US delegation goes to India as Indo-Russian agreement is signed

10 December 2009


A US trade delegation of representing more than 25 US commercial nuclear suppliers has visited India this week after November pledges by president Barack Obama and Indian prime minister Manmohan Singh to expedite the commercial implementation of the nuclear cooperation agreement signed in 2008. Meanwhile, Russia has signed a nuclear cooperation accord with India.

The US trade mission has been organized by the US-India Business Council, the US Foreign Commercial Service, the Confederation of Indian Industry and the Nuclear Energy Institute. .Co-led by Daniel Roderick of GE-Hitachi Nuclear Energy and Meena Mutyala of Westinghouse Electric Co., the mission assembles more than 50 senior executives, providing a forum for discussions on next steps in supplying India with next-generation nuclear reactor technology.

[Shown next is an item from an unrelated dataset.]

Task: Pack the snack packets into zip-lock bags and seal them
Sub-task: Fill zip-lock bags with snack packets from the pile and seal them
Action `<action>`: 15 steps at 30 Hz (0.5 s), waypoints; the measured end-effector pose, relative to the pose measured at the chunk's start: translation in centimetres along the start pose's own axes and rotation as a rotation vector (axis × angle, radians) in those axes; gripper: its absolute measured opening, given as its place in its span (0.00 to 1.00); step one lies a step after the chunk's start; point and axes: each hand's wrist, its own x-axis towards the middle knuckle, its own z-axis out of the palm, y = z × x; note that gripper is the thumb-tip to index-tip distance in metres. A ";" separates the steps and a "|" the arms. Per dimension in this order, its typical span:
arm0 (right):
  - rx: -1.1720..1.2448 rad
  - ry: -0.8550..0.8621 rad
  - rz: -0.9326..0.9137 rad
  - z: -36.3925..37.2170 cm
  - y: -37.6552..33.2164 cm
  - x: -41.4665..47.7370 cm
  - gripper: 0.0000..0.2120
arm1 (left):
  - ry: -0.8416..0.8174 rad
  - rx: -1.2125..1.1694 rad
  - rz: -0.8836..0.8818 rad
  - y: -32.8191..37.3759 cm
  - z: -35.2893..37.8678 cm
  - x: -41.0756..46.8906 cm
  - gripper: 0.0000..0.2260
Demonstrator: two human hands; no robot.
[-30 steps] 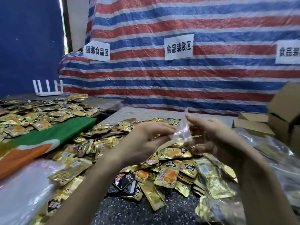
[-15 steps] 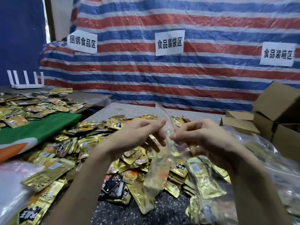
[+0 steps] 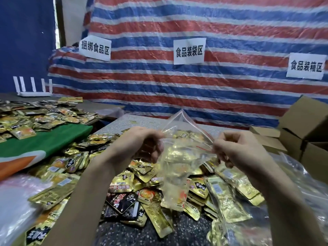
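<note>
The bag (image 3: 177, 167) is pinched at its top by the left hand (image 3: 140, 144) and right hand (image 3: 239, 150), hanging between them. The top should be pulled wide before packets (image 3: 124, 190) from below are dropped in.

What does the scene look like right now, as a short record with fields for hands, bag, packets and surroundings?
left hand: pinches the left end of the bag's mouth
right hand: pinches the right end of the mouth
zip-lock bag: clear, held above the heap, mouth open, unsealed
bag contents: cannot tell; gold packets show through the plastic
snack packets: loose heap on the table, under the hands
cardboard boxes: at the right edge
</note>
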 end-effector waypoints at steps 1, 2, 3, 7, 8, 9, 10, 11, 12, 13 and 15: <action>-0.043 -0.004 -0.103 0.0 -0.1 -0.1 0.12 | 0.001 -0.029 0.001 0.0 0.1 0.0 0.15; -0.099 -0.016 -0.219 0.1 -0.2 -0.3 0.12 | 0.012 -0.069 -0.002 0.0 0.4 0.1 0.16; -0.157 -0.044 -0.327 0.1 -0.4 -0.4 0.12 | 0.020 -0.126 -0.016 -0.1 0.6 0.3 0.16; -0.265 -0.235 -0.521 0.1 -0.8 -1.0 0.13 | 0.006 -0.418 -0.125 -0.2 1.4 0.9 0.07; -0.291 -0.276 -0.489 0.2 -0.8 -1.2 0.10 | 0.004 -0.469 -0.163 -0.4 1.5 1.0 0.10; -0.324 -0.316 -0.436 0.2 -0.9 -1.3 0.10 | 0.005 -0.516 -0.197 -0.5 1.6 1.2 0.12; -0.356 -0.344 -0.387 0.1 -1.1 -1.4 0.14 | -0.003 -0.558 -0.210 -0.6 1.7 1.4 0.12; -0.370 -0.370 -0.350 -0.1 -1.1 -1.6 0.17 | -0.018 -0.598 -0.216 -0.7 1.8 1.5 0.11; -0.360 -0.393 -0.328 -0.3 -1.2 -1.7 0.16 | -0.030 -0.629 -0.218 -0.8 2.0 1.6 0.11; -0.340 -0.405 -0.323 -0.6 -1.3 -1.8 0.14 | -0.040 -0.656 -0.217 -0.8 2.3 1.6 0.09; -0.314 -0.383 -0.318 -1.1 -1.3 -1.8 0.11 | -0.042 -0.690 -0.197 -1.1 2.7 1.6 0.12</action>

The US delegation will meet with key officials of the Indian government the top executives of the Nuclear Power Corp., the National Thermal Power Corp. and other leading public-sector undertakings.

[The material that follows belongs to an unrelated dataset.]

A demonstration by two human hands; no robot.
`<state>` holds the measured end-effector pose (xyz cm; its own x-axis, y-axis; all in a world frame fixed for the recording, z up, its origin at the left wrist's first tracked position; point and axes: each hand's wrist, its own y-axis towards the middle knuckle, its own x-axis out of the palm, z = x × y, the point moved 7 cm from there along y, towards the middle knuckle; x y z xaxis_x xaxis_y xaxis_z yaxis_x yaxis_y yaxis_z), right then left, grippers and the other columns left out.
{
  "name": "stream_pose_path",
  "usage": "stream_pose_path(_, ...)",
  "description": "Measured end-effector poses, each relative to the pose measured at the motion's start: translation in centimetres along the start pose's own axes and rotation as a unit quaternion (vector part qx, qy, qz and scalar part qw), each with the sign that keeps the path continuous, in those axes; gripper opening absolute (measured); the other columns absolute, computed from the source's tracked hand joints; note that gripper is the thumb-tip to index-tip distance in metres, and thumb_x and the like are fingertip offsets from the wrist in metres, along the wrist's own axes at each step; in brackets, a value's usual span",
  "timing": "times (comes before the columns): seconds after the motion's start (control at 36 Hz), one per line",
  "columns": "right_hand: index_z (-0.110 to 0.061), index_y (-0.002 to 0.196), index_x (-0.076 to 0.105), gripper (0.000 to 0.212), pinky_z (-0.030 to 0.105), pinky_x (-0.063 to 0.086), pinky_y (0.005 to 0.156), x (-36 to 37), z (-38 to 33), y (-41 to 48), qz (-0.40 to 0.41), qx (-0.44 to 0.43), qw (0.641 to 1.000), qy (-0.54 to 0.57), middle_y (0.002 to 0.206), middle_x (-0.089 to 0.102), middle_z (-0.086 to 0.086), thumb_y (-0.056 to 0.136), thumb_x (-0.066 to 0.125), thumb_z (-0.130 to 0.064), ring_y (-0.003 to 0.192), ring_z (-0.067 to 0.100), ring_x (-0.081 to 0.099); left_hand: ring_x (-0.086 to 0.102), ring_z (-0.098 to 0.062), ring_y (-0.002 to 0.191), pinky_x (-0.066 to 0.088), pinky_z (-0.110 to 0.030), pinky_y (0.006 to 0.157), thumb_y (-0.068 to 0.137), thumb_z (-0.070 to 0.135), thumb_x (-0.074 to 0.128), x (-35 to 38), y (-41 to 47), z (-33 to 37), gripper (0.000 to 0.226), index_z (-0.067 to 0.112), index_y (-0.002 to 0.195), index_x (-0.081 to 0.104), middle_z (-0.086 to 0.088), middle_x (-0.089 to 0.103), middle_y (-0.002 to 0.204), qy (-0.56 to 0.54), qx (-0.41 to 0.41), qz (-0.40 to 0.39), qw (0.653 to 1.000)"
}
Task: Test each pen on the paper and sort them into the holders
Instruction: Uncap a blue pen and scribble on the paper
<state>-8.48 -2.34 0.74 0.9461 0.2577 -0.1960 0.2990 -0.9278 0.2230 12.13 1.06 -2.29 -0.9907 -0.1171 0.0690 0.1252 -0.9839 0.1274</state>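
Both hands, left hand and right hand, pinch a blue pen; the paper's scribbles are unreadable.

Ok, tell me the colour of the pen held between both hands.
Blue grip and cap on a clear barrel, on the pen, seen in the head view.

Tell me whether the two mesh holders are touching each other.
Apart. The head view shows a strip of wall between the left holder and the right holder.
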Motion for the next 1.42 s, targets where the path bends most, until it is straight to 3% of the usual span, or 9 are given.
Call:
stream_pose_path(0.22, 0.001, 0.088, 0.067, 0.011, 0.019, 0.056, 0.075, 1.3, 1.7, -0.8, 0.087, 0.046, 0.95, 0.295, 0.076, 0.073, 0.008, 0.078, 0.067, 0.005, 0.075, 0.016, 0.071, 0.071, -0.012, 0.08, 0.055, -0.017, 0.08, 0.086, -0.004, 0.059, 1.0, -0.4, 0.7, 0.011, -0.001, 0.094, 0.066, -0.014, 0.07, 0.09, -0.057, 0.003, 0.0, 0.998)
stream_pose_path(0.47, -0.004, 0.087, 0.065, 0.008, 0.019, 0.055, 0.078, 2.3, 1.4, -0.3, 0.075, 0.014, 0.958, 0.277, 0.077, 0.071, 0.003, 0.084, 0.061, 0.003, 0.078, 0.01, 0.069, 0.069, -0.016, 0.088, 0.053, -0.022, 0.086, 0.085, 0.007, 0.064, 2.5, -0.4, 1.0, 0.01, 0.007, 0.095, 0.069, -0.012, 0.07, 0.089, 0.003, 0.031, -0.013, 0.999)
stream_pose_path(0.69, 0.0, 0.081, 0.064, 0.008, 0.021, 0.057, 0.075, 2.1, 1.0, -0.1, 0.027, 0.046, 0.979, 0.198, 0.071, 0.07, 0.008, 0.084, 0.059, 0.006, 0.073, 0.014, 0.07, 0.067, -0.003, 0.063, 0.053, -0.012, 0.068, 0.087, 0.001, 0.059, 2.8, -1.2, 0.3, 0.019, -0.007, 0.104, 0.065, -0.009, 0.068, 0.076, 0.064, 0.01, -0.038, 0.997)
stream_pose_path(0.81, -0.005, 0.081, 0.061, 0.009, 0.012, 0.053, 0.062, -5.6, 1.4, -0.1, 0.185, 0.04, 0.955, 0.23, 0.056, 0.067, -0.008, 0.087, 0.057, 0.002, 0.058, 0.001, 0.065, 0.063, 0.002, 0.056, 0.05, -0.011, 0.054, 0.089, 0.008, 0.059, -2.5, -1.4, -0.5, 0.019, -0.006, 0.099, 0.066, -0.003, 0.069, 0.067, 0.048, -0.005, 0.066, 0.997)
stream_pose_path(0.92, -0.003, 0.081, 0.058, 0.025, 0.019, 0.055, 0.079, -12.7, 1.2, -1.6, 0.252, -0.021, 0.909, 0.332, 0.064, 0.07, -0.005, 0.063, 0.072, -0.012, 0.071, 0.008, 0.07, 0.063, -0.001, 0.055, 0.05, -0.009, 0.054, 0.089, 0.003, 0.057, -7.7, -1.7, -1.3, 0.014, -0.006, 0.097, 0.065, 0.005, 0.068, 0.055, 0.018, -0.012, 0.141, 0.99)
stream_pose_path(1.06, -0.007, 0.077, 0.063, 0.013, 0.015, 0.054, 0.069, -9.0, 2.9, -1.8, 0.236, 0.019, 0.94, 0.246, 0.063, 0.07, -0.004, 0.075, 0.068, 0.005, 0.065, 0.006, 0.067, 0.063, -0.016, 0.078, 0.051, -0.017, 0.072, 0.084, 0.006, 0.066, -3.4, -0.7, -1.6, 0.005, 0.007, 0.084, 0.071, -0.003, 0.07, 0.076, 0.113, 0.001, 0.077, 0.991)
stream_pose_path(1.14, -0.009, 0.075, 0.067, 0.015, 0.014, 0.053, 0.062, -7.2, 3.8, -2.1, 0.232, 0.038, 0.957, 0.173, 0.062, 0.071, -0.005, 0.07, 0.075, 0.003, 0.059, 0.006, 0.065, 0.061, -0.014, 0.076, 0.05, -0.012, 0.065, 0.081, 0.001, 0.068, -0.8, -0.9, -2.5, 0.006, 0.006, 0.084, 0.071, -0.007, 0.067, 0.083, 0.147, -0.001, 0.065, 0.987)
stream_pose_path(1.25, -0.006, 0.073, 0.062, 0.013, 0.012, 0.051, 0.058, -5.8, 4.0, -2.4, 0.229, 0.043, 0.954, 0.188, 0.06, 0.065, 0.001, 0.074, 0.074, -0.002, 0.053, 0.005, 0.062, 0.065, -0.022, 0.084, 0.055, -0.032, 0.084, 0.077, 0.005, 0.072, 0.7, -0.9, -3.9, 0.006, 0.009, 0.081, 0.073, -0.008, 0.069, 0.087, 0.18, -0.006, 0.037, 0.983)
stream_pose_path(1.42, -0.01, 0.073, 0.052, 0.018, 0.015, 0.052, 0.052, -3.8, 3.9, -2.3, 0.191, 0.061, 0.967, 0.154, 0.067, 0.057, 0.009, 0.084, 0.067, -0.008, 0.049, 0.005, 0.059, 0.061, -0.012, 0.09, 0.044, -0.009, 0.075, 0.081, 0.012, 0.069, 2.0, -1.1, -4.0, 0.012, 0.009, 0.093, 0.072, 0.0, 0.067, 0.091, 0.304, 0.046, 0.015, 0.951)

India plans to expand its generating capacity for clean nuclear power to around 60GW by 2030. Of that total, an estimated 30-40 GW would come from imported reactor technologies. The country has set aside two sites for potential 10GW nuclear power stations featuring reactor designs from US-based providers. One of the two sites is in the western state of Gujarat and the other is in the southern state of Andhra Pradesh

Both GEH and Westinghouse have signed memoranda of understanding with Indian firms. In February, Areva too signed a MoU to supply up to six EPRs for Nuclear Power Corporation of India’s Jaitapur site in Maharashta State.

This week, Russia signed a nuclear cooperation agreement with India. Chief of Russia’s atomic power corporation, Sergei Kiriyenko explained that Russia would build India twelve to sixteen reactors, according to reports by the Russian news agency ITAR-TASS. Alongside the nuclear power plant at Kudankulam, in southern India, more nuclear reactors will be built in the state of West Bengal. Kiriyenko did not rule out that with time there might be a third NPP site.